@freezit4: My husband after his vasectomy (like a week after) accidentally sat on his balls. I seriously belly laughed. He called me a horrible bitch but he laughed too. Bc a man sitting on their balls is comedy. Whether his own or hearing about someone else doing it.
I’m 32 and my balls still don’t sag enough to actually sit on one of them. Given this, I’d say Paul is around 85 years old…this would explain both his lack of a filter on what he shares with other people, and also his ability to correctly use to and too.
@Sensible – Congratulations on your testes, too bad about your brain. Paul actually did use the word ‘too’ correctly. You can sit down ‘to’ dinner (noun), and you can sit down ‘too’ quickly (adjective) but you cannot sit down ‘to’ quickly.
I am in a position to tell you that your #3 tip, well, isn’t exactly fun should that junk get into a lady’s eyes. Trust me on this one. So unless you have good aim, don’t try it. I suggest practicing on your own face a few times first.
In my husbands defense they were quite swollen. Not to the almost comical proportions of the first few days after but still pretty bad. I also am not married to a 85 year old. That will be all Merry Christmas.
@Insane: He said “If that’s too porn-y for you, let him come on your chest instead.” Breasts are on the chest unless the female is over 60 or so, so you’re still not disagreeing. Unless you’re into knee-knockers. Forgive me if that’s your thing.
Hmmm, sex therapy and lovin’ advice from Dr Mark; is it uncharitable of me at Christmas time to wish for Mark to be brutally sodomized by several carriages full of large prison-bent thugs who “love the express train 90% of the time”?
I guess it might be a little OTT to go laying all that jackhammering on his virgin poot poot . . .

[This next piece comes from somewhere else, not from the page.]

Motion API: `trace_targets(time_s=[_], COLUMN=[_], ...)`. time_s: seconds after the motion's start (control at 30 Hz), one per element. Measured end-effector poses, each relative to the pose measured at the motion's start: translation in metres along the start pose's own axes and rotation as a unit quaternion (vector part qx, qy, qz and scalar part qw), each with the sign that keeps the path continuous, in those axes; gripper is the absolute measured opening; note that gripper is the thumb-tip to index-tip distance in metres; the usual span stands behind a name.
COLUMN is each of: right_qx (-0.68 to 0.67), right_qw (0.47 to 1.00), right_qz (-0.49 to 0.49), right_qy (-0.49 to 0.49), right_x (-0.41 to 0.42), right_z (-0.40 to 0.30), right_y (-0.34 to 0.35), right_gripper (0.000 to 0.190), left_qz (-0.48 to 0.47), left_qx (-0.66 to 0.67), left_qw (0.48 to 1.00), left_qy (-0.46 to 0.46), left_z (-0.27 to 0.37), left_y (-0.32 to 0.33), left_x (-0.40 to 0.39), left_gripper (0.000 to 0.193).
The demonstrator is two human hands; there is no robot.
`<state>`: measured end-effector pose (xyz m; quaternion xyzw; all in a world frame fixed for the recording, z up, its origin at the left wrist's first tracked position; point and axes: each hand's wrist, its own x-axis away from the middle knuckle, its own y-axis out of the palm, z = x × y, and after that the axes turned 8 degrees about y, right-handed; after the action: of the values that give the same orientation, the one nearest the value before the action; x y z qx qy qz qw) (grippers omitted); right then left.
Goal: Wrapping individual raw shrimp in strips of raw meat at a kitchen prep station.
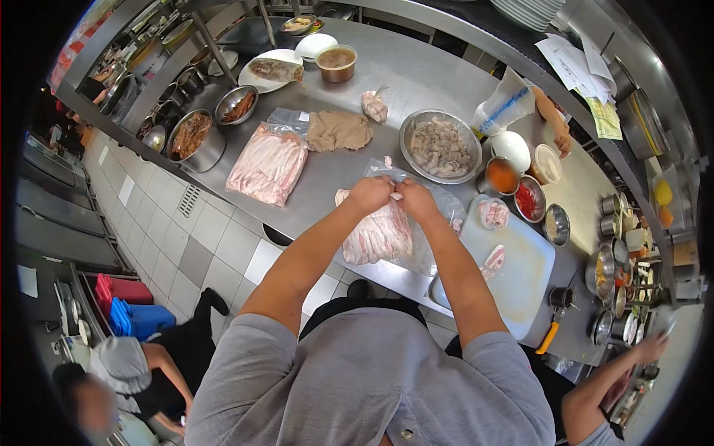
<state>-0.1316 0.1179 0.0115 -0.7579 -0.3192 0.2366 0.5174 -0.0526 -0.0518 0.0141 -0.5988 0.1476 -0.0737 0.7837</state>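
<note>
Both my hands meet at the top edge of a slab of sliced raw meat (376, 237), which lies partly on a clear plastic bag (429, 245). My left hand (372, 192) and my right hand (414, 198) pinch a small whitish piece between their fingertips; whether it is meat or plastic is unclear. A small scrap of meat (388, 161) lies just beyond them. At the left sits a bagged pack of sliced raw meat (269, 166), beside a folded brown cloth (338, 131). On the pale cutting board (519, 279) at the right are a small bagged meat portion (493, 213) and a loose meat slice (493, 261).
A steel bowl of raw pieces (440, 146) stands beyond my right hand. Smaller bowls, a pot of cooked meat (195, 139) and a tub of brown liquid (336, 62) surround the work area. A yellow-handled tool (549, 335) lies right. Co-workers' arms show at the right and lower left.
</note>
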Motion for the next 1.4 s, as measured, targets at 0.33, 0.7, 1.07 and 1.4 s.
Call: trace_targets(time_s=[0.33,0.7,1.07,1.4], right_qx=[0.064,-0.049,-0.123,-0.088], right_qw=[0.998,0.998,0.992,0.995], right_qz=[0.014,0.017,-0.008,0.001], right_qy=[0.021,-0.034,0.016,0.055], right_x=[-0.001,-0.002,-0.017,-0.007], right_z=[0.002,0.017,0.027,0.001], right_y=[0.015,0.009,0.01,0.008], right_gripper=[0.027,0.018,0.025,0.021], left_qz=[-0.01,-0.011,-0.01,-0.011], left_qx=[-0.016,0.06,0.061,0.05], left_qw=[1.0,0.998,0.998,0.999], left_qy=[-0.003,0.021,-0.002,-0.012], left_z=[0.005,-0.003,-0.018,-0.02], left_y=[0.004,-0.017,-0.01,-0.002], left_x=[-0.001,-0.004,-0.012,-0.002], left_gripper=[0.024,0.013,0.015,0.018])
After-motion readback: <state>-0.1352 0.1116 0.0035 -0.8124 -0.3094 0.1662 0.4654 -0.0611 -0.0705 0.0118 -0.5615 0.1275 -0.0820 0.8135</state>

Poot Poot. Baby Jesus! I bet Gretchen is one of those twee cutesy-kitty types on the surface, but likes ‘#3′ more than most, and has sexual proclivities so far outside Mark’s experience (i.e. furtively reading Mom’s back issues of Cosmopolitan) that he would barely recognise them as sex at all.
And the whole #3 thing, is that not one of the most disrespectful and misogynistic things in regular porn? What’s the attraction in going from any accommodating feminine orifice, to finishing yourself off with a hand-job? With the added risk of temporarily blinding your partner – of whom, few have ever expressed a predilection for it either. If they had, they’d have probably just pulled a shut-eyed duckface and put me off my stroke anyway.
Just seems a bit pointless and unrealistic.
Having said that, I’d probably help hold Mark’s eyes open for Paul from Oxford . . .
It’s really not that misogynistic. Or am I the only girl that finds it a bit hot? &it’s not any more unrealistic than running out of money when the pizza guy comes… Or am I the only girl that that happens to?
@Nublet: Ok well let’s replace the word ‘breast’ with ‘tits’. “I’d prefer to come all over her fucking tits rather than her face!”. Does that read a little better for you??? What’s wrong with the knee-knockers? Insane doesn’t discriminate!
@Dee-Lite: I agree with Elaine. One of the best insults my husband ever said about another driver was “That old guy shouldnt be on the road! His face has more wrinkles then my balls!” Years later and it still makes me giggle.